- _PROBLEM DETAILS_
From the first line to the last, copy the data below word for word.

----- DATA SECTION -----

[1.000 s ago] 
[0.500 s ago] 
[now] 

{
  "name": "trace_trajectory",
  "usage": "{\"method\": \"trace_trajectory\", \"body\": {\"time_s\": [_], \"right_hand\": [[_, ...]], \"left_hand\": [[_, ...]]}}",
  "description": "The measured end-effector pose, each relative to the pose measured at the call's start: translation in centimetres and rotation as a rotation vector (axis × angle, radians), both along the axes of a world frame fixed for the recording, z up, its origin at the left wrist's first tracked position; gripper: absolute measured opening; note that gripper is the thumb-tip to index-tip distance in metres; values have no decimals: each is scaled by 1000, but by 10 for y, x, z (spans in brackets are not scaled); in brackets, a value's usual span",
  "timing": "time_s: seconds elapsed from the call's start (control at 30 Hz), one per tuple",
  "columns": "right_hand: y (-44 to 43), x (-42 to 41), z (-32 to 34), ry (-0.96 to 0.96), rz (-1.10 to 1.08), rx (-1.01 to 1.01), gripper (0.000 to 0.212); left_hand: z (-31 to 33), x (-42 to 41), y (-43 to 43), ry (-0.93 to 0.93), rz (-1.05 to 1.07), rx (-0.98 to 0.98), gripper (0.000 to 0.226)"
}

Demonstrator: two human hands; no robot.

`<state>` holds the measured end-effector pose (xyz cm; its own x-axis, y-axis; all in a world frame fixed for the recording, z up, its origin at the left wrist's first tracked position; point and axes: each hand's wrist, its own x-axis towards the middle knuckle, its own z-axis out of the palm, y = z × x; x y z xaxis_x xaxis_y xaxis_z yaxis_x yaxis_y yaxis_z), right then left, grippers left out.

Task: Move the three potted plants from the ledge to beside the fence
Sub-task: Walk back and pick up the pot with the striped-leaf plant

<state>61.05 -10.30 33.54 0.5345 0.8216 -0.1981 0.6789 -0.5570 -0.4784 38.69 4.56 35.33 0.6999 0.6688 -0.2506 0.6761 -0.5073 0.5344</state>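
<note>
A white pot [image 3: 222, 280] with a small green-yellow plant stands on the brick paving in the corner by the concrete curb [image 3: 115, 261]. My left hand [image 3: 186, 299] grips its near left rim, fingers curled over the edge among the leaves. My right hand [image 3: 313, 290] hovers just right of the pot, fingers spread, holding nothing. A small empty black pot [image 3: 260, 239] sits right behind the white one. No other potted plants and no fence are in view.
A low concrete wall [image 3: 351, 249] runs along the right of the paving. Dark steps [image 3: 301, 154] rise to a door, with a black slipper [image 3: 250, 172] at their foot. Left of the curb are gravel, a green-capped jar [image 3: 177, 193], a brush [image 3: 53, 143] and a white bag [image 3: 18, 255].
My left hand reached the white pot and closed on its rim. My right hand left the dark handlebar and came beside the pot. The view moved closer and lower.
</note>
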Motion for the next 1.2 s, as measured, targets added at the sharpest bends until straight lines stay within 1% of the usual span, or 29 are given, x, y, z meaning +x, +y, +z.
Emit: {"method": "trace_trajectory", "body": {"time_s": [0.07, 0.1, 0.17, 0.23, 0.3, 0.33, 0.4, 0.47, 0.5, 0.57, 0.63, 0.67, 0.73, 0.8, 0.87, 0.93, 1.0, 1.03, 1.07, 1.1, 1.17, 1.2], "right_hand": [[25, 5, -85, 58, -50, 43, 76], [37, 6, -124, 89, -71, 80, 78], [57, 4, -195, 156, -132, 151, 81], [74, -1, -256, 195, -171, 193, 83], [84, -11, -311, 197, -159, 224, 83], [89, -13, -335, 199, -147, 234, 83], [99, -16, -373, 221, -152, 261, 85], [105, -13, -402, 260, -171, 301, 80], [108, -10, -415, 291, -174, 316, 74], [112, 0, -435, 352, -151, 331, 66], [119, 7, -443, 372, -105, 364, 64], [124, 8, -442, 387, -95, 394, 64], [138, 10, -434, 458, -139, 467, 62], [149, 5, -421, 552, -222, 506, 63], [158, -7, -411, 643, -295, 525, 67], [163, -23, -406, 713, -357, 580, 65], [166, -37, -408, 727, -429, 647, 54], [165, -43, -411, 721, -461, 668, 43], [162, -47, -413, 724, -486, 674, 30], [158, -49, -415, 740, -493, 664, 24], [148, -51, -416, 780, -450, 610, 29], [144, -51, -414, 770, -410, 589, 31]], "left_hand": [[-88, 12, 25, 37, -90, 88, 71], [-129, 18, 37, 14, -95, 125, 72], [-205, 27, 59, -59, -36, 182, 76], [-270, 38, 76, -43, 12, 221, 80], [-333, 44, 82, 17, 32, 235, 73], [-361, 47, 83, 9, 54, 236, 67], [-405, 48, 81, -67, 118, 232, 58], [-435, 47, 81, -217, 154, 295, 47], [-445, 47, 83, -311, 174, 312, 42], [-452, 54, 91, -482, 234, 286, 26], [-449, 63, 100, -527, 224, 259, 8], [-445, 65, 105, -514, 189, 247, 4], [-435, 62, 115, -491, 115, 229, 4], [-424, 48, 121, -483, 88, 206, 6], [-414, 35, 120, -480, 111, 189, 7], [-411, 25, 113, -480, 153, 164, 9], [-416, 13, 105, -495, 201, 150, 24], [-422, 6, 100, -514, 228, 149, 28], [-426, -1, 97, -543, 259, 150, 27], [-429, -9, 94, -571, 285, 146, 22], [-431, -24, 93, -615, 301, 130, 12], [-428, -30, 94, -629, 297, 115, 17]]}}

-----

- _TASK ANSWER_
[1.000 s ago] 
[0.500 s ago] 
[now] 

{
  "name": "trace_trajectory",
  "usage": "{\"method\": \"trace_trajectory\", \"body\": {\"time_s\": [_], \"right_hand\": [[_, ...]], \"left_hand\": [[_, ...]]}}",
  "description": "The measured end-effector pose, each relative to the pose measured at the call's start: translation in centimetres and rotation as a rotation vector (axis × angle, radians), both along the axes of a world frame fixed for the recording, z up, its origin at the left wrist's first tracked position; gripper: absolute measured opening; note that gripper is the thumb-tip to index-tip distance in metres; values have no decimals: each is scaled by 1000, but by 10 for y, x, z (spans in brackets are not scaled); in brackets, a value's usual span",
  "timing": "time_s: seconds elapsed from the call's start (control at 30 Hz), one per tuple",
  "columns": "right_hand: y (-44 to 43), x (-42 to 41), z (-32 to 34), ry (-0.96 to 0.96), rz (-1.10 to 1.08), rx (-1.01 to 1.01), gripper (0.000 to 0.212); left_hand: z (-31 to 33), x (-42 to 41), y (-43 to 43), ry (-0.93 to 0.93), rz (-1.05 to 1.07), rx (-0.98 to 0.98), gripper (0.000 to 0.226)"
}

Demonstrator: two human hands; no robot.

`<state>` holds the measured end-effector pose (xyz cm; its own x-axis, y-axis; all in a world frame fixed for the recording, z up, its origin at the left wrist's first tracked position; point and axes: each hand's wrist, its own x-axis towards the middle knuckle, its own z-axis out of the palm, y = z × x; x y z xaxis_x xaxis_y xaxis_z yaxis_x yaxis_y yaxis_z), right then left, grippers left out.

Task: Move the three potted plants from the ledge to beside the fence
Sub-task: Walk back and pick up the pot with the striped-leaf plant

<state>61.05 -10.30 33.54 0.5345 0.8216 -0.1981 0.6789 -0.5570 -0.4784 38.69 4.56 35.33 0.6999 0.6688 -0.2506 0.6761 -0.5073 0.5344</state>
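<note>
A white pot [image 3: 222, 280] with a small green-yellow plant stands on the brick paving in the corner by the concrete curb [image 3: 115, 261]. My left hand [image 3: 186, 299] grips its near left rim, fingers curled over the edge among the leaves. My right hand [image 3: 313, 290] hovers just right of the pot, fingers spread, holding nothing. A small empty black pot [image 3: 260, 239] sits right behind the white one. No other potted plants and no fence are in view.
A low concrete wall [image 3: 351, 249] runs along the right of the paving. Dark steps [image 3: 301, 154] rise to a door, with a black slipper [image 3: 250, 172] at their foot. Left of the curb are gravel, a green-capped jar [image 3: 177, 193], a brush [image 3: 53, 143] and a white bag [image 3: 18, 255].
My left hand reached the white pot and closed on its rim. My right hand left the dark handlebar and came beside the pot. The view moved closer and lower.
</note>
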Motion for the next 1.2 s, as measured, targets added at the sharpest bends until straight lines stay within 1% of the usual span, or 29 are given, x, y, z meaning +x, +y, +z.
Emit: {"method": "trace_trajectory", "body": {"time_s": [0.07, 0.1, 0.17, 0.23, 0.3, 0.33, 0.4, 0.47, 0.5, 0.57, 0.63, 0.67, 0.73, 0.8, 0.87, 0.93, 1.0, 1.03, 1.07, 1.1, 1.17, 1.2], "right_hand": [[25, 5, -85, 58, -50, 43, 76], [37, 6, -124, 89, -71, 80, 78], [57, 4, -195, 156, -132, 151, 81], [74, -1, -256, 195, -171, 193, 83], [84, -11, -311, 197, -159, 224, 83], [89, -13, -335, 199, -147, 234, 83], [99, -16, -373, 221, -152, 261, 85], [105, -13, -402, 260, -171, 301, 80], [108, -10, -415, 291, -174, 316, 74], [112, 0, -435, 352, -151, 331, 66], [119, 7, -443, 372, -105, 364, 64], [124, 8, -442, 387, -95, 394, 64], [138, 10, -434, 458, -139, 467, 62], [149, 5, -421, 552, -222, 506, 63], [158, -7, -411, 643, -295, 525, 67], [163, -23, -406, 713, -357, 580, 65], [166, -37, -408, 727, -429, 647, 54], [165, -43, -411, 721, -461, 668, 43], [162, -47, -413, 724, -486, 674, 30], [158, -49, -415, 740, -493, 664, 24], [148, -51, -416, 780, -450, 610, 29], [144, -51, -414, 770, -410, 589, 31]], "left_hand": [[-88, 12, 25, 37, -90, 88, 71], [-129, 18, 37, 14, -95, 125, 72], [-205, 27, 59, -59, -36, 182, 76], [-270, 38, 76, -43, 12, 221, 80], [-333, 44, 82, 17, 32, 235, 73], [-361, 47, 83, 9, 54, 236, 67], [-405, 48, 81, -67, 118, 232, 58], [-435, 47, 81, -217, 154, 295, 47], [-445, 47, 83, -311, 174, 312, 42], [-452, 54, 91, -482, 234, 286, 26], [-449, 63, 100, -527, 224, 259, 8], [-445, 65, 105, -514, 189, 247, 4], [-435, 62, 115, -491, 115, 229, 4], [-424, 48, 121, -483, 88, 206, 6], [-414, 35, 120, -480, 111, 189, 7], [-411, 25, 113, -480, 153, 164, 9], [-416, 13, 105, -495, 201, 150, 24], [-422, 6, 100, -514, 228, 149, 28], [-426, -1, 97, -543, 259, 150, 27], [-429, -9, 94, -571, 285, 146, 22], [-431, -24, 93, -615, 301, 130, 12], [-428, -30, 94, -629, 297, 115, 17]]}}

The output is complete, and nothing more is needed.